**ACTION ITEM:** In the listing below, find the line containing "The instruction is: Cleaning" and the line containing "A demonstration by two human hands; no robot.". Repeat exactly those two lines and every line between them.

(Beginning of MATERIAL PROVIDED)

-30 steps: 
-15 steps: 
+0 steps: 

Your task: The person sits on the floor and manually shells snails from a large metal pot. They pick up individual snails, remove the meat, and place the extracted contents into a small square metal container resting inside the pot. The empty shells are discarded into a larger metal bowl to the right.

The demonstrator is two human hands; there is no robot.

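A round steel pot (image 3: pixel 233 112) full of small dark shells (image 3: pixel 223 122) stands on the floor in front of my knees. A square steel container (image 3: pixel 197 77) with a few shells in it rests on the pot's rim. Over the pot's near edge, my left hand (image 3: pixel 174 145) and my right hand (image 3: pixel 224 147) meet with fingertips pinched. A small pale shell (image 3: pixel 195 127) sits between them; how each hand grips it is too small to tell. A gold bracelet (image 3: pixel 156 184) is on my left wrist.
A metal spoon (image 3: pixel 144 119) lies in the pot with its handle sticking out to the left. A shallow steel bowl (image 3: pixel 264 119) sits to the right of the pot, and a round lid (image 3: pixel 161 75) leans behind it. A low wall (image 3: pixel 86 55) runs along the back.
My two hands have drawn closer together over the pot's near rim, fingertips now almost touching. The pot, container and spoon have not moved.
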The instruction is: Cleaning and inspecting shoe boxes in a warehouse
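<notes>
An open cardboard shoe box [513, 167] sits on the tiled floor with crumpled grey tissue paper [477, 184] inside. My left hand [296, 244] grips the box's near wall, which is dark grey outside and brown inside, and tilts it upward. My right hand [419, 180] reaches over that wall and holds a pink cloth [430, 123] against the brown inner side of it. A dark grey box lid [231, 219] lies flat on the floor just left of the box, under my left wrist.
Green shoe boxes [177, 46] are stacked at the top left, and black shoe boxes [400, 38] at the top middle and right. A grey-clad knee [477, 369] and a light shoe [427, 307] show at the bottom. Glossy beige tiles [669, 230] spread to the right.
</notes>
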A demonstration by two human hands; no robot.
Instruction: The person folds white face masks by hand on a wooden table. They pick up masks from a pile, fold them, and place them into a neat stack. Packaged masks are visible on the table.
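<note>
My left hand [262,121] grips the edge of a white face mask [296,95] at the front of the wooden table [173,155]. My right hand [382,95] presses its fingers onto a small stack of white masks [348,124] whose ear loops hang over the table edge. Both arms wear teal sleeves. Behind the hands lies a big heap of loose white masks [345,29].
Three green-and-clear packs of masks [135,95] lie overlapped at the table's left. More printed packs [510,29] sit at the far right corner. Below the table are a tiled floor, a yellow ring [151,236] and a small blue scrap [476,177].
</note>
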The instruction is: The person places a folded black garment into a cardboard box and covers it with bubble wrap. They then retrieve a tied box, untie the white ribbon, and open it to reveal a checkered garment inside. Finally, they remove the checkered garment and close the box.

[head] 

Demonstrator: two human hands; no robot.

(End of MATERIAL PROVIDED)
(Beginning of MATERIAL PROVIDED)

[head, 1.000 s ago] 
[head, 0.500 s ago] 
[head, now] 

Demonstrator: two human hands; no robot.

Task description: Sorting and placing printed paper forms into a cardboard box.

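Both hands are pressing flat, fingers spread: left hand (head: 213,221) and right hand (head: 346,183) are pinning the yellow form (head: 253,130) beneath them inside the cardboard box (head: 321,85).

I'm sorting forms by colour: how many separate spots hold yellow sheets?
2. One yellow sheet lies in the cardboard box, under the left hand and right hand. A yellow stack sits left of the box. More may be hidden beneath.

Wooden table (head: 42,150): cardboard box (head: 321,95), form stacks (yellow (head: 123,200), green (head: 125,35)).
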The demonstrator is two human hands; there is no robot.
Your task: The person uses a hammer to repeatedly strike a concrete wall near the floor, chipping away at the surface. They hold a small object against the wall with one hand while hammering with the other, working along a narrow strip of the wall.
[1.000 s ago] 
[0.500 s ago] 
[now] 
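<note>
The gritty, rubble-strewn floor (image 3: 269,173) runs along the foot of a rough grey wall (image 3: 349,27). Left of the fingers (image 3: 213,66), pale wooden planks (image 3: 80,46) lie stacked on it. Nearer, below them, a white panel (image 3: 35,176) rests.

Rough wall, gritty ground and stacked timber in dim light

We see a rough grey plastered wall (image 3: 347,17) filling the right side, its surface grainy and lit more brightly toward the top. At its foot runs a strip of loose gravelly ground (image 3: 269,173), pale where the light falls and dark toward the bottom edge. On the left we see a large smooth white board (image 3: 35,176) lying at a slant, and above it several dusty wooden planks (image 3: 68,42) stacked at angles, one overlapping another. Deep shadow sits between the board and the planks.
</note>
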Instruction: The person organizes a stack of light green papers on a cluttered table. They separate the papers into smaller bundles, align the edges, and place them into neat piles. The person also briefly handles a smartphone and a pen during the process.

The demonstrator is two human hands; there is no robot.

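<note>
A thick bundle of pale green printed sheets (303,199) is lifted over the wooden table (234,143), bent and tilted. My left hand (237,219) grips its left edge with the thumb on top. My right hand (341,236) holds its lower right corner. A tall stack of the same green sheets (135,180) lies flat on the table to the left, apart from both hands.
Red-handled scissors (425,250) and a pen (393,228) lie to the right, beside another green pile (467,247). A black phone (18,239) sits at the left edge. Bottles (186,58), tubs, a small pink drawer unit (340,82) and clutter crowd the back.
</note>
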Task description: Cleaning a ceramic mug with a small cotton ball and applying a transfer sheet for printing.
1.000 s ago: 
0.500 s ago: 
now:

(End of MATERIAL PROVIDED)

**YOUR RESPONSE:**
The instruction is: Cleaning and inspecting shoe boxes in a warehouse
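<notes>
An open cardboard shoe box [513, 167] sits on the tiled floor with crumpled grey tissue paper [477, 184] inside. My left hand [296, 244] grips the box's near wall, which is dark grey outside and brown inside, and tilts it upward. My right hand [419, 180] reaches over that wall and holds a pink cloth [430, 123] against the brown inner side of it. A dark grey box lid [231, 219] lies flat on the floor just left of the box, under my left wrist.
Green shoe boxes [177, 46] are stacked at the top left, and black shoe boxes [400, 38] at the top middle and right. A grey-clad knee [477, 369] and a light shoe [427, 307] show at the bottom. Glossy beige tiles [669, 230] spread to the right.
</notes>
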A demonstration by two human hands; no robot.

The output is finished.